* [What is being asked]: All that is wanted is the exact text of the lines below from the one with "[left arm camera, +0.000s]" through the one with "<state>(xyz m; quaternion", inclusive, minus any pictures.

(Data provided Opens)

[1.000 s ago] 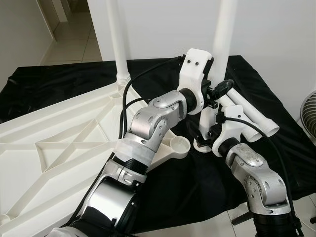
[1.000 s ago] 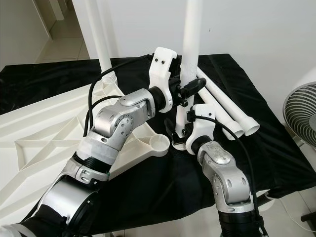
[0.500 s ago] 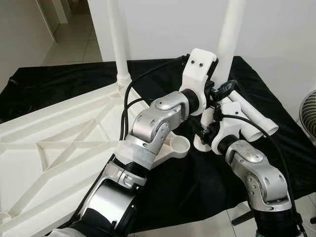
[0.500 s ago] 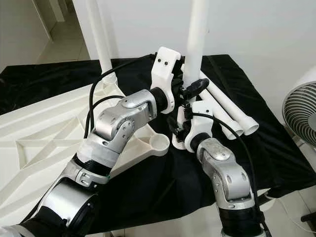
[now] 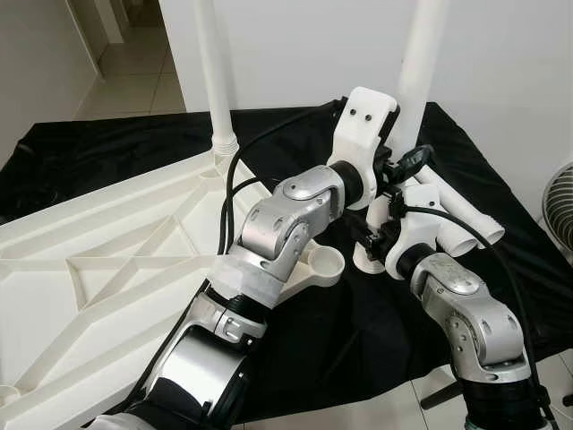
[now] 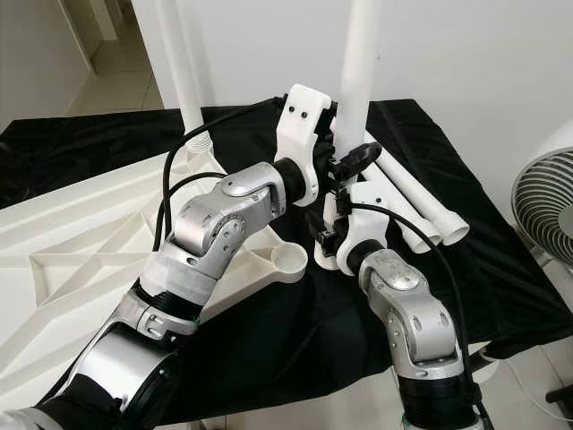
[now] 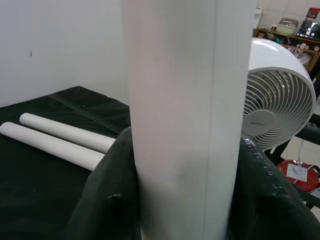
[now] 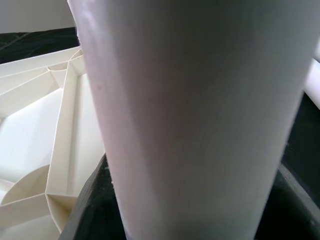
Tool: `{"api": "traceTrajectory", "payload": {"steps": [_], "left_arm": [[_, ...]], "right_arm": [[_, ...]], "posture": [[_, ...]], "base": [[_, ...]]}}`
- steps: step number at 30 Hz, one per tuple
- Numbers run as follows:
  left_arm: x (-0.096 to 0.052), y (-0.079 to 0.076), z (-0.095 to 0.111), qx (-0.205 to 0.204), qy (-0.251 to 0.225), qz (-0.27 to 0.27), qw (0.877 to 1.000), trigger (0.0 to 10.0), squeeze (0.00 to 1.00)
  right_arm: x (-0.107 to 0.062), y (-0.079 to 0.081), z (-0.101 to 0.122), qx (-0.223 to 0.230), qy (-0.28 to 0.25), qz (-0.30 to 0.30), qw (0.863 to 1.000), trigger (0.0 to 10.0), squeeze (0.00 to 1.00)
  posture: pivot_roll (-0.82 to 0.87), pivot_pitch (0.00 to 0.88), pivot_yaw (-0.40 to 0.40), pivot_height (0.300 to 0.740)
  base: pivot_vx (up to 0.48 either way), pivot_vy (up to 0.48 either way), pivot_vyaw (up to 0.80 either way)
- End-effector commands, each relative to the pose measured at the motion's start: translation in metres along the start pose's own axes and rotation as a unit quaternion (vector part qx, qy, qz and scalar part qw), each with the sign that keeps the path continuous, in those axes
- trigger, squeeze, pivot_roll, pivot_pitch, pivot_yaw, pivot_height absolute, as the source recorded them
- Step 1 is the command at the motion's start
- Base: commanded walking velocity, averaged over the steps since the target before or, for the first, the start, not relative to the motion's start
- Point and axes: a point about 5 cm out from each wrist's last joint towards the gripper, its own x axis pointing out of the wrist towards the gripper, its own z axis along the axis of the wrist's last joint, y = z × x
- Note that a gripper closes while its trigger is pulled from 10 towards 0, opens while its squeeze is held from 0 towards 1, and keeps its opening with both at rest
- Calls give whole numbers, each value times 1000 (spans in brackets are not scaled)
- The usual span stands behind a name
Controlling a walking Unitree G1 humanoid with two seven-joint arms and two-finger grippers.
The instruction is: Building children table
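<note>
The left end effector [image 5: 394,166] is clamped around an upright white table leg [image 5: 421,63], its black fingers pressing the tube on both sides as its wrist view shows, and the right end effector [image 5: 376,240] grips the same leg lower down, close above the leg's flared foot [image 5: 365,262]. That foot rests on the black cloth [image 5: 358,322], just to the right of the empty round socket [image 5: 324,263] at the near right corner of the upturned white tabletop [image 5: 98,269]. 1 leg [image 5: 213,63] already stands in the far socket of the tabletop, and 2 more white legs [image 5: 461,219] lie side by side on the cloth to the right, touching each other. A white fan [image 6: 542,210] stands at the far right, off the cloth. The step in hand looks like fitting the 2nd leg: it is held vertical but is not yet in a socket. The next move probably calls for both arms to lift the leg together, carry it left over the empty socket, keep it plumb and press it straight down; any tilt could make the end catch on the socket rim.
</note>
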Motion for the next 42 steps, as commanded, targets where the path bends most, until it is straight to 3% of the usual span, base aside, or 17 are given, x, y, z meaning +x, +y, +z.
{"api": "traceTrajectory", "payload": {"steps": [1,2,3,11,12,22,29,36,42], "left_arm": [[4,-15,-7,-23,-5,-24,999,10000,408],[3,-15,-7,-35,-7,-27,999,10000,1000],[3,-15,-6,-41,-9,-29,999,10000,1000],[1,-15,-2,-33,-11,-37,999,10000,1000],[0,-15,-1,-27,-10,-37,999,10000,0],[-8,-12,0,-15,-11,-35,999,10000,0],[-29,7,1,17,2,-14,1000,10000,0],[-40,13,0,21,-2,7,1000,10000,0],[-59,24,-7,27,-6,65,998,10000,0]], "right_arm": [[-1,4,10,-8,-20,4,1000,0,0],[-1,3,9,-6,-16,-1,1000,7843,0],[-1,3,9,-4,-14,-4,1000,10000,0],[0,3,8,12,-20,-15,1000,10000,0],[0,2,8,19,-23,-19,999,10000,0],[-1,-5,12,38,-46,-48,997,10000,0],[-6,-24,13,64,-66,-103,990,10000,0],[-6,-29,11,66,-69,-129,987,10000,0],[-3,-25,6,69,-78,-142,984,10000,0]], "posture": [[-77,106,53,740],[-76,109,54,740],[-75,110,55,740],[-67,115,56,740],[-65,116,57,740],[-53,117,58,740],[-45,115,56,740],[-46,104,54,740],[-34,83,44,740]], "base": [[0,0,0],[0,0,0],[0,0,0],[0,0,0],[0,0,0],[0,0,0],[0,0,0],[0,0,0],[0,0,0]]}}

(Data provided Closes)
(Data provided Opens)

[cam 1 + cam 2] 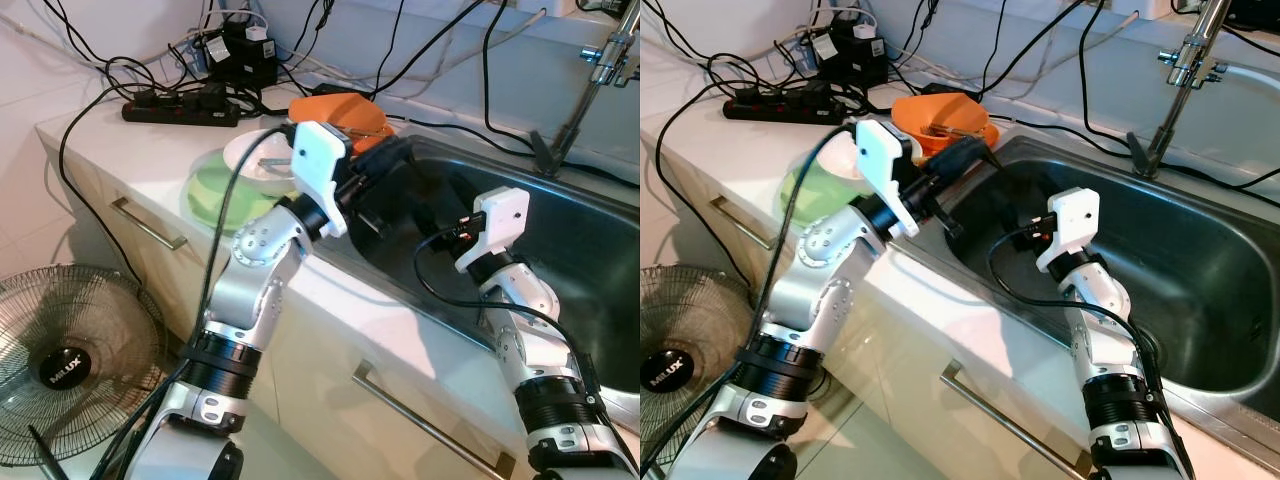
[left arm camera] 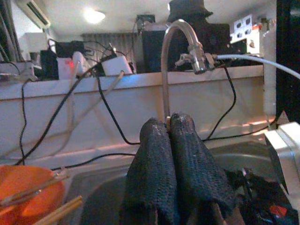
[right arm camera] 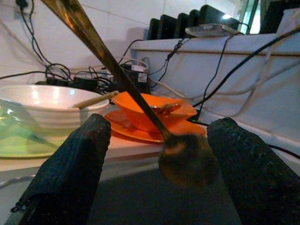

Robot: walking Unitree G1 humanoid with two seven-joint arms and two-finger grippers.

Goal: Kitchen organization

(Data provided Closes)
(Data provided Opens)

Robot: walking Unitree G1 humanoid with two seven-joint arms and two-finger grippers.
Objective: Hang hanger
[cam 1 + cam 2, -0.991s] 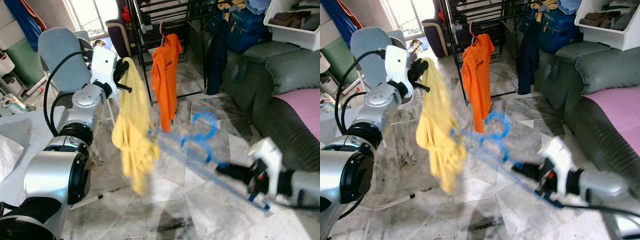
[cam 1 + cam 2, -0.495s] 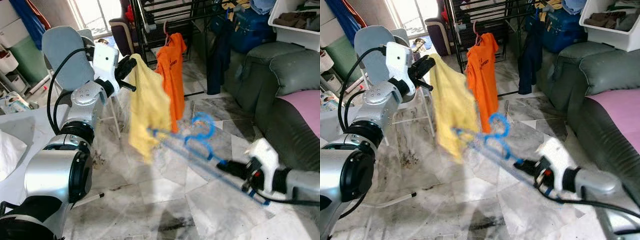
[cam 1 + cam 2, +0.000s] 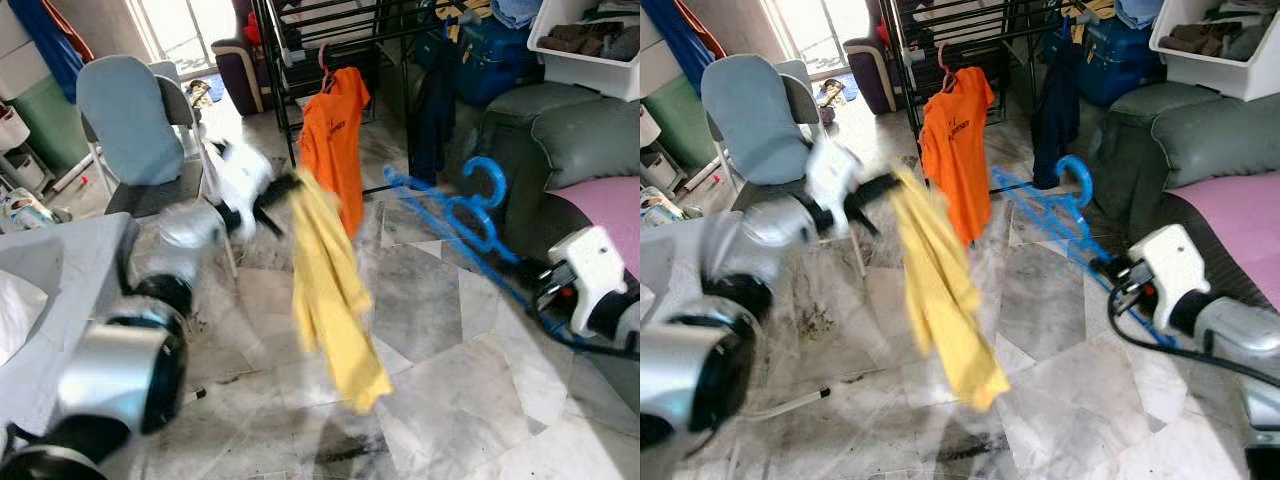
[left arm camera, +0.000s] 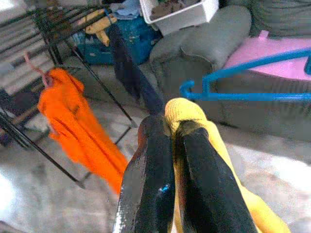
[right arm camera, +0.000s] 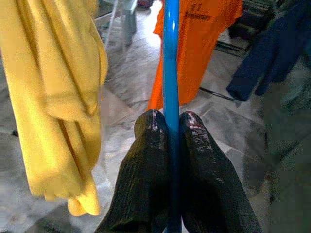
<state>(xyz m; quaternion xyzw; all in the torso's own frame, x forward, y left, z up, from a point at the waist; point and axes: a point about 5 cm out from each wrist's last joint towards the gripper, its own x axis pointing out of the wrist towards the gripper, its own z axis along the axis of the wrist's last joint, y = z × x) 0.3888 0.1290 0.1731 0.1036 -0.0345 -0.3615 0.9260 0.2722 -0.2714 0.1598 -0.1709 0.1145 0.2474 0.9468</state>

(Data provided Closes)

* [Exercise solution]:
[left arm camera, +0.000s] 
[right arm camera, +0.000s] 
<state>(xyz m; quaternion xyzw; all in the torso's own frame, x forward, y left, z up, from a point at the waist; point and axes: a point about 5 cm out from each wrist's last joint towards the gripper, its own x axis pointing out of the wrist towards the gripper, its own z axis along the axis of the wrist's last joint, y = z × x) 0.3888 0.1290 0.1731 0.1036 -0.0345 -0.3615 0.9260 0.2722 -0.2714 0.1598 -0.1709 0.1145 0.2474 0.9468</state>

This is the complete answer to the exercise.